A young Irishman has pleaded for a halt to online drinking game Neknominate after his brother became one of two people in that country whose deaths have been linked to the game.
The body of Jonny Byrne, 19, was found in a river in County Carlow, Ireland, on Sunday morning (local time), after he reportedly jumped in after taking part in Neknominate on Saturday night.
The game, which may have originated in Australia, involves participants sculling or "necking" alcohol while being filmed, and then nominating a friend to do the same.
The game appeared to have reached New Zealand this year. All Black Steven Luatua publicly apologised after he appeared in an online video pouring a drink down another man's throat.
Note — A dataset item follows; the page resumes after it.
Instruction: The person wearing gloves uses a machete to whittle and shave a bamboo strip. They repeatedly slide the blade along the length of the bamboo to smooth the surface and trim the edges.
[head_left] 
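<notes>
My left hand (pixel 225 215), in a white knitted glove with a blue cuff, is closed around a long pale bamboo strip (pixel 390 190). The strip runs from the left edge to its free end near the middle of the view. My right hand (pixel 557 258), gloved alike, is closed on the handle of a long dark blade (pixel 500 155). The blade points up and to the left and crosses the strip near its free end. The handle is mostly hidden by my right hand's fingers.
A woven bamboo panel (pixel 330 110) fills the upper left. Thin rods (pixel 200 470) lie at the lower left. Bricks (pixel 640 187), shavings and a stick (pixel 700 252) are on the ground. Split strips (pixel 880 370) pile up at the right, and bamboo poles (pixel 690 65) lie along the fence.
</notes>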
Video footage of the dares often involves outlandish stunts and costumes.
Byrne's brother, Patrick "Stretch" Byrne, called on people to stop playing the game.
"Everyone across the world please like and share," he wrote in a Facebook post.
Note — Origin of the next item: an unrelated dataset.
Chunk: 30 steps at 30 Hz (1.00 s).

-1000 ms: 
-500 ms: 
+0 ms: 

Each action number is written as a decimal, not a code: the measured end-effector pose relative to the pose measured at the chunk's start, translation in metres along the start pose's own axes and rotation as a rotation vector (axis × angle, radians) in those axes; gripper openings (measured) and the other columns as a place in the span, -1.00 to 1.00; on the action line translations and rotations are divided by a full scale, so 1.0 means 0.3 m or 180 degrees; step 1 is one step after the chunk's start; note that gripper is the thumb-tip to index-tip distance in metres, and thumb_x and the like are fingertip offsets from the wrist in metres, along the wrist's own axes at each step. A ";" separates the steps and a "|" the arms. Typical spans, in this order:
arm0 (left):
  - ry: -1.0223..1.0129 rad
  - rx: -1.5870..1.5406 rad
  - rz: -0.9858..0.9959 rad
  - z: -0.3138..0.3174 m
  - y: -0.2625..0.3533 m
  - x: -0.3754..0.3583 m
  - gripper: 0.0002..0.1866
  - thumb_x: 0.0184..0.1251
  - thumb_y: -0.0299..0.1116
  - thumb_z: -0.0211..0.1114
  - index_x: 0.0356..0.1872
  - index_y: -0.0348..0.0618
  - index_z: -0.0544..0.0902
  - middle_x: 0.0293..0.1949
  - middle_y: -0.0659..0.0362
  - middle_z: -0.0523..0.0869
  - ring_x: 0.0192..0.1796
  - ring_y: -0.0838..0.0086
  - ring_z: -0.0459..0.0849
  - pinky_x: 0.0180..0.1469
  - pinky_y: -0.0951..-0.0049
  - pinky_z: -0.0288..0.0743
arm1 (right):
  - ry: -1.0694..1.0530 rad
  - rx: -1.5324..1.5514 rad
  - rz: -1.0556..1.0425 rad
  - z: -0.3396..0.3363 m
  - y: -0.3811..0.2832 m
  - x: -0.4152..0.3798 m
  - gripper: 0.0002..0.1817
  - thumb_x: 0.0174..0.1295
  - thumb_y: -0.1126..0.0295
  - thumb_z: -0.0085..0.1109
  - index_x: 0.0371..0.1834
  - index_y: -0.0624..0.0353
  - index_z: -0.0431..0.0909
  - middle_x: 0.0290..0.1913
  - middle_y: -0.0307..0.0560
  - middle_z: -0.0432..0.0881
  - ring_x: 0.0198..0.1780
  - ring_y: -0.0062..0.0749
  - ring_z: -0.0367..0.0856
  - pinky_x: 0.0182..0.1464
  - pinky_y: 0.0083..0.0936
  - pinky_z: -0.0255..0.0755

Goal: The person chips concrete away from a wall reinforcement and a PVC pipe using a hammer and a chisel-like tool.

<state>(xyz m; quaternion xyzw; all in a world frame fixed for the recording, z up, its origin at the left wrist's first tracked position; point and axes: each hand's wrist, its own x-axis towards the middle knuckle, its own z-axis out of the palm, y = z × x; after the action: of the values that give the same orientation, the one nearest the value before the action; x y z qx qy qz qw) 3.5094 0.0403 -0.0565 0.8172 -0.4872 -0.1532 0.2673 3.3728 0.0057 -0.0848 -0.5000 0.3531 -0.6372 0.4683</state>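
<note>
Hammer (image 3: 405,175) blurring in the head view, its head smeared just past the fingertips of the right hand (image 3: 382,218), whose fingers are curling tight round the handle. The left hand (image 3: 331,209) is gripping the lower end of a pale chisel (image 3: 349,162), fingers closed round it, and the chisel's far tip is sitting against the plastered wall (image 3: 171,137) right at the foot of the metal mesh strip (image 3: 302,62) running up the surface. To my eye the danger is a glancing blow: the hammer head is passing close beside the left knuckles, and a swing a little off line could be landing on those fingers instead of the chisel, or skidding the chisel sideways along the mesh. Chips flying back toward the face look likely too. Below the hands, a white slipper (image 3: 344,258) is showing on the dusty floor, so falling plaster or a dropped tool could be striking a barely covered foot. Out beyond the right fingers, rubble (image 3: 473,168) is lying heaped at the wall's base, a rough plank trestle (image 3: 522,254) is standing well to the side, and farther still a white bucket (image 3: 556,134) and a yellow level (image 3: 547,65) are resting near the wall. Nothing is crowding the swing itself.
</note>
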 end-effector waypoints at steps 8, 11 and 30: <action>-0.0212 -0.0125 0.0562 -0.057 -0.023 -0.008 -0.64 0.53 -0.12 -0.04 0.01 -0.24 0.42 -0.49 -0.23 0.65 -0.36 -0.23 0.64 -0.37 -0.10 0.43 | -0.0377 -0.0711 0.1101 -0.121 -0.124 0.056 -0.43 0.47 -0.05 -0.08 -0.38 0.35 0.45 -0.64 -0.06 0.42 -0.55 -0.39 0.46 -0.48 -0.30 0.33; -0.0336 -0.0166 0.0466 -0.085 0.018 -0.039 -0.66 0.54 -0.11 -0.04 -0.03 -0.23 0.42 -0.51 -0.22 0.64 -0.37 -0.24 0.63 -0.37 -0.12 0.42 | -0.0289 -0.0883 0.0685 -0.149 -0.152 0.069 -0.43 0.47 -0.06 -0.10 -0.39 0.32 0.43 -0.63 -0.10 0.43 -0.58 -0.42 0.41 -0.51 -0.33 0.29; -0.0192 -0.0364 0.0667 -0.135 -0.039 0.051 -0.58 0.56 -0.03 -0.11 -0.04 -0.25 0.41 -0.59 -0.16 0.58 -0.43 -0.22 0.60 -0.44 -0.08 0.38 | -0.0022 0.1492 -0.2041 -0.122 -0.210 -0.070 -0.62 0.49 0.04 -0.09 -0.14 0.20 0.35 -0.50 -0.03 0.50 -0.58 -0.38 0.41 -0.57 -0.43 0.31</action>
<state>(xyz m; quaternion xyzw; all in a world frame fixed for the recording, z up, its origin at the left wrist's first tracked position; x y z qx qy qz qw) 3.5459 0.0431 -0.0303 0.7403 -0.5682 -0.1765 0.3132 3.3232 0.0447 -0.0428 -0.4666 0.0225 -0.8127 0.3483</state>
"This neck nomination shit HAS TO STOP RIGHT NOW my young 19 year old brother Jonny Byrne from Carlow died tonight in the middle of his nomination. He thought he had to try and beat the competition and after he necked his pint he jumped into the river. After 5 hours of searching he is still not found. If people have any decency and respect they will refrain from any more of this stupid neck nomination shit."
The head of the Drug and Alcohol Research Centre at the University of NSW, Michael Farrell, said people involved in similar drinking games in US colleges had died.
Massey University associate professor of psychology Antonia Lyons, who for the past three years has been researching the effects of social media on alcohol consumption in young people, said the craze was hugely risky.
"It starts with somebody sculling a beer, and then it goes on to more extreme versions of alcohol sculling like vodka and then to get noticed people start doing it while they're driving, skateboarding on roads through intersections. Some of the behaviour is just idiotic.
"The vodka sculling - people die drinking alcohol like that."
Lyons said there was already a massive number of alcohol-related posts on young people's Facebook walls because that was when people were more likely to be taking photos and socialising.
"What we know is that young people, when they're drinking they're already using Facebook - they're posting photos when they're queuing at bars and tagging friends.
"If you talk about peer-modelling - everybody on Facebook looks like they're drinking. It feels like that is what everybody is doing, because even if they're not, it's what people are talking about."
A day before Byrne's body was found, Ross Cummins, 22, a Dublin DJ, died after a night of heavy drinking.
Cummins was found unconscious in the early hours of Saturday morning in a house in the centre of Dublin.
He was taken to hospital but was pronounced dead shortly afterwards, and Irish media are reporting his death is also linked to the game.